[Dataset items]
- - -
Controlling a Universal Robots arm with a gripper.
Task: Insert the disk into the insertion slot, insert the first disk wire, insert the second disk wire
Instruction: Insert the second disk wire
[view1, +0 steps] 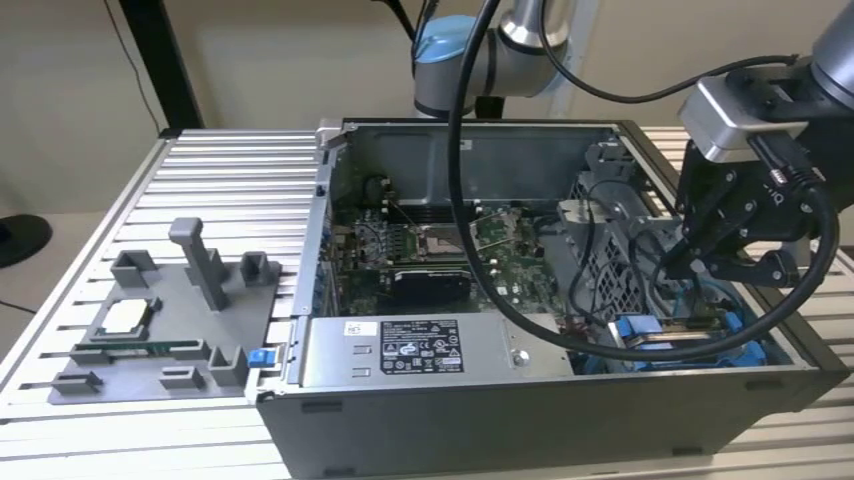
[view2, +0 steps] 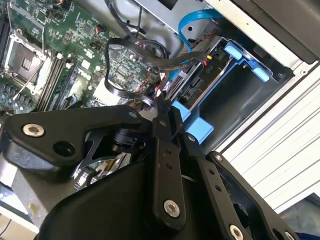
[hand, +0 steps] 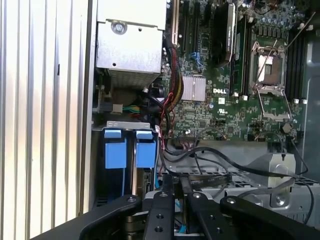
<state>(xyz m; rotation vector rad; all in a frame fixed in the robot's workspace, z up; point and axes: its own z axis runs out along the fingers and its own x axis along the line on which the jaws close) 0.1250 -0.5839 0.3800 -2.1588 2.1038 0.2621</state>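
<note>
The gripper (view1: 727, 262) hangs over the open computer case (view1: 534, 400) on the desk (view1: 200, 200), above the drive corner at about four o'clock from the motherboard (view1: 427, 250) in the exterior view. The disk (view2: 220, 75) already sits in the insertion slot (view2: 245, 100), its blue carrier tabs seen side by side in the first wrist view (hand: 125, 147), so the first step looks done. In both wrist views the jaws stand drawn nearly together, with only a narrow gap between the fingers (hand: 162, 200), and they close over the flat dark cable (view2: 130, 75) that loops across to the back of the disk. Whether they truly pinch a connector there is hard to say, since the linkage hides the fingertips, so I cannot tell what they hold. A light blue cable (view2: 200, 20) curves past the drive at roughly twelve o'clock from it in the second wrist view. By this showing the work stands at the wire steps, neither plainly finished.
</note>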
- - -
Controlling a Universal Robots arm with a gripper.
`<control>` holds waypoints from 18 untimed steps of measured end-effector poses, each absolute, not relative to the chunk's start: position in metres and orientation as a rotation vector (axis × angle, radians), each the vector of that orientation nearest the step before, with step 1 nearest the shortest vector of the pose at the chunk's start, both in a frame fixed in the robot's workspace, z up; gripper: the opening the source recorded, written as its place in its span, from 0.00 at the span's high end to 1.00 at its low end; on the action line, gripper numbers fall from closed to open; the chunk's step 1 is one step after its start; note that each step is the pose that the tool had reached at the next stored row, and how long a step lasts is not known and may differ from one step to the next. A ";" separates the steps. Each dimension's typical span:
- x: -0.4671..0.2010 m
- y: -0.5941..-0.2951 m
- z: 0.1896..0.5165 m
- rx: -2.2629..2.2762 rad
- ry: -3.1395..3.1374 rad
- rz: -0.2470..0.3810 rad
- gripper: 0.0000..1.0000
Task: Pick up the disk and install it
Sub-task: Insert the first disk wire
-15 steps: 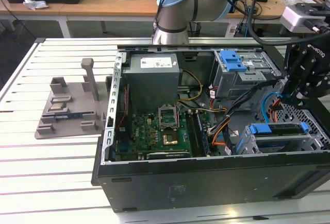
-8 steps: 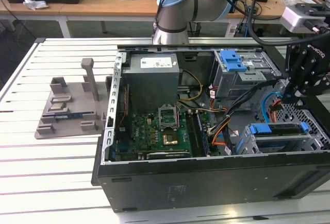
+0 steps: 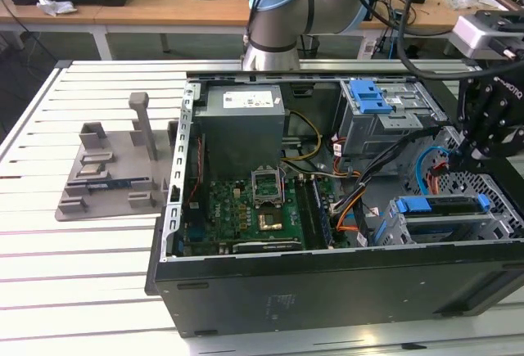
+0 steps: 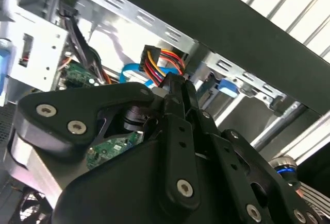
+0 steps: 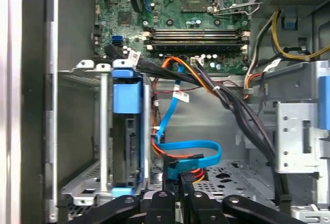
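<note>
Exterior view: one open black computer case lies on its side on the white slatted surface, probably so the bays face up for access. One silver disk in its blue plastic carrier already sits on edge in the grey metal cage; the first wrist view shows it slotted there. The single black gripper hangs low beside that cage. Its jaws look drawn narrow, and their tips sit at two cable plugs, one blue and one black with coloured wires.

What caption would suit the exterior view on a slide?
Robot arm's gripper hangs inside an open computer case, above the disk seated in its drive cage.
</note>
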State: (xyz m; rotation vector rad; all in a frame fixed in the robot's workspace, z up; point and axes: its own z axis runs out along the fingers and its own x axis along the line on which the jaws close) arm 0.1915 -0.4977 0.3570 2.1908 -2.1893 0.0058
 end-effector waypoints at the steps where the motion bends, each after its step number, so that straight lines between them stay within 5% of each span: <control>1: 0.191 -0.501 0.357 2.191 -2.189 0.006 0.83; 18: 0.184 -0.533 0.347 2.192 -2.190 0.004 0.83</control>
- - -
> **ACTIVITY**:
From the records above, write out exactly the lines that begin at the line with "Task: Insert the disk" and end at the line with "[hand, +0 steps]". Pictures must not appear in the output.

> **EXERCISE RESPONSE**:
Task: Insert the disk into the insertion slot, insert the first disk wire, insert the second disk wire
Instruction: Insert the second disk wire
[view1, +0 steps] 
[view2, +0 steps] 
[hand, +0 steps] 

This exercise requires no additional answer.